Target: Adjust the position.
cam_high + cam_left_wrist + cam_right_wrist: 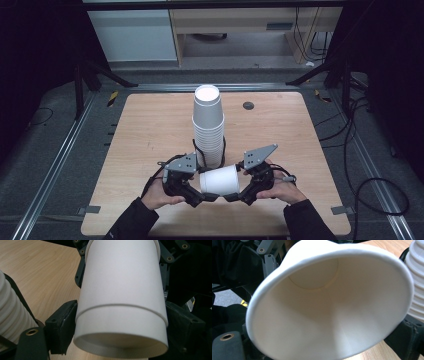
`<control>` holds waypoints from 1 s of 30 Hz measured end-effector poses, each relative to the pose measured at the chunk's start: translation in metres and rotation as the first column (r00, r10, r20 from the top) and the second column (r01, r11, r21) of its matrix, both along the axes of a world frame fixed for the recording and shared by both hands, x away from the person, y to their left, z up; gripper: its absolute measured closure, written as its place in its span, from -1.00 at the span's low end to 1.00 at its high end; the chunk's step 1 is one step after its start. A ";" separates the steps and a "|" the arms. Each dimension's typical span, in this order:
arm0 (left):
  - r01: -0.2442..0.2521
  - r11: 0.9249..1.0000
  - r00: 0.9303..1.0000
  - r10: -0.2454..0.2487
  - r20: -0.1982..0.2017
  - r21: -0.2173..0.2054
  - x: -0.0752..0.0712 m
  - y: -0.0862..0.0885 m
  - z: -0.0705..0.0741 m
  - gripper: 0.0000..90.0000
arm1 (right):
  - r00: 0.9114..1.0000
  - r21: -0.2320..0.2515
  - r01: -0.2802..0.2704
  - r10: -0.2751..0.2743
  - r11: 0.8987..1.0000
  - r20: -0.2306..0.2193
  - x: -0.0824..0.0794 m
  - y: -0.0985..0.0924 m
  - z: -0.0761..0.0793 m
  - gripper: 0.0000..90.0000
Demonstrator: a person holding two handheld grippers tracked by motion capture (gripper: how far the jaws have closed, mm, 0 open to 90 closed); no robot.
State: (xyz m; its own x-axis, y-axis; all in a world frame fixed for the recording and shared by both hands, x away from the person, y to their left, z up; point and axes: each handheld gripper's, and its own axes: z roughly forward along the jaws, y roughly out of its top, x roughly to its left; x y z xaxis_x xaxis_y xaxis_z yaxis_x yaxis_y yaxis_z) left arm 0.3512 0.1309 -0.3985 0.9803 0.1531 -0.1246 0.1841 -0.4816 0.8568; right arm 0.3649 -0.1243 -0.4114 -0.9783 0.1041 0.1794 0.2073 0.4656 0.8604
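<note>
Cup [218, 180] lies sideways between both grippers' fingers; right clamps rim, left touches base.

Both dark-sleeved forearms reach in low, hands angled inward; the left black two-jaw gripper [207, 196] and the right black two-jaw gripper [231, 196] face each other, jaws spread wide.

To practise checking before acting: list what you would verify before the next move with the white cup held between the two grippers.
1. right fingers press on the cup at its mouth: ok.
2. left fingers grip the cup's base: cannot tell; they flank it closely.
3. Cup lies level between both grippers: ok.
4. Cup is apart from the stack: ok.
5. Stack stands upright: ok.
</note>
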 end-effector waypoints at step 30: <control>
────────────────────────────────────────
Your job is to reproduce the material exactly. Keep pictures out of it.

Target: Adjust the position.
cam_high + cam_left_wrist + cam_right_wrist: 
`<control>` holds waypoints from 1 s of 30 Hz measured end-effector poses, each relative to the pose measured at the chunk's start: translation in metres and rotation as the first column (r00, r10, r20 from the top) and the second column (r01, r11, r21) of its matrix, both along the axes of a world frame fixed for the recording and shared by both hands, x away from the person, y to their left, z up; gripper: its absolute measured closure, written as its place in its span, from -1.00 at the span's low end to 1.00 at its high end; the chunk's step 1 is one step after its start. A ";" separates the steps and a "|" the arms. Each dimension's typical span, in this order:
arm0 (left):
  - r01: -0.2442..0.2521
  - r11: 0.9249..1.0000
  - r00: 0.9303..1.0000
  - r10: -0.2454..0.2487
  - r20: -0.1982..0.2017
  - r21: -0.2173..0.2054
  - x: -0.0752..0.0712 m
  - y: -0.0862..0.0885 m
  - z: -0.0705..0.0741 m
  - gripper: 0.0000..90.0000
arm1 (right):
  - r00: 0.9114..1.0000
  - r21: -0.2320..0.2515
  - r01: -0.2802..0.2704
  - r10: -0.2751..0.2743
  - r11: 0.8987..1.0000
  - r20: -0.2306..0.2193
  - x: -0.0824..0.0794 m
  - y: -0.0985..0.0924 m
  - z: -0.0761..0.0793 m
  - gripper: 0.0000..90.0000
Demonstrator: a person holding two handheld grippers tracked by motion capture (gripper: how far the jaws have closed, mm, 0 open to 90 closed); no robot.
State: (xyz m; its own x-axis, y-axis; all in a world frame fixed for the recording and shared by both hands, x away from the person, y to their left, z up; point and axes: each handheld gripper's, and its own axes: z roughly forward along the jaws, y roughly out of its top, x roughly to its left; x y z xaxis_x xaxis_y xaxis_z yaxis_x yaxis_y yaxis_z) left arm 0.3512 0.1309 -0.3985 0.9803 0.1531 -0.1246 0.1841 -0.4816 0.8568; right arm 0.3649 -0.1243 -0.4114 -0.9783 0.1041 0.1794 0.2073 0.4656 0.8604
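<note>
Cup [218, 180] lies sideways between both grippers' fingers; right clamps rim, left touches base.

Both dark-sleeved forearms reach in low, hands angled inward; the left black two-jaw gripper [207, 196] and the right black two-jaw gripper [231, 196] face each other, jaws spread wide.

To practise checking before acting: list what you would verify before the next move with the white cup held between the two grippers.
1. right fingers press on the cup at its mouth: ok.
2. left fingers grip the cup's base: cannot tell; they flank it closely.
3. Cup lies level between both grippers: ok.
4. Cup is apart from the stack: ok.
5. Stack stands upright: ok.
</note>
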 end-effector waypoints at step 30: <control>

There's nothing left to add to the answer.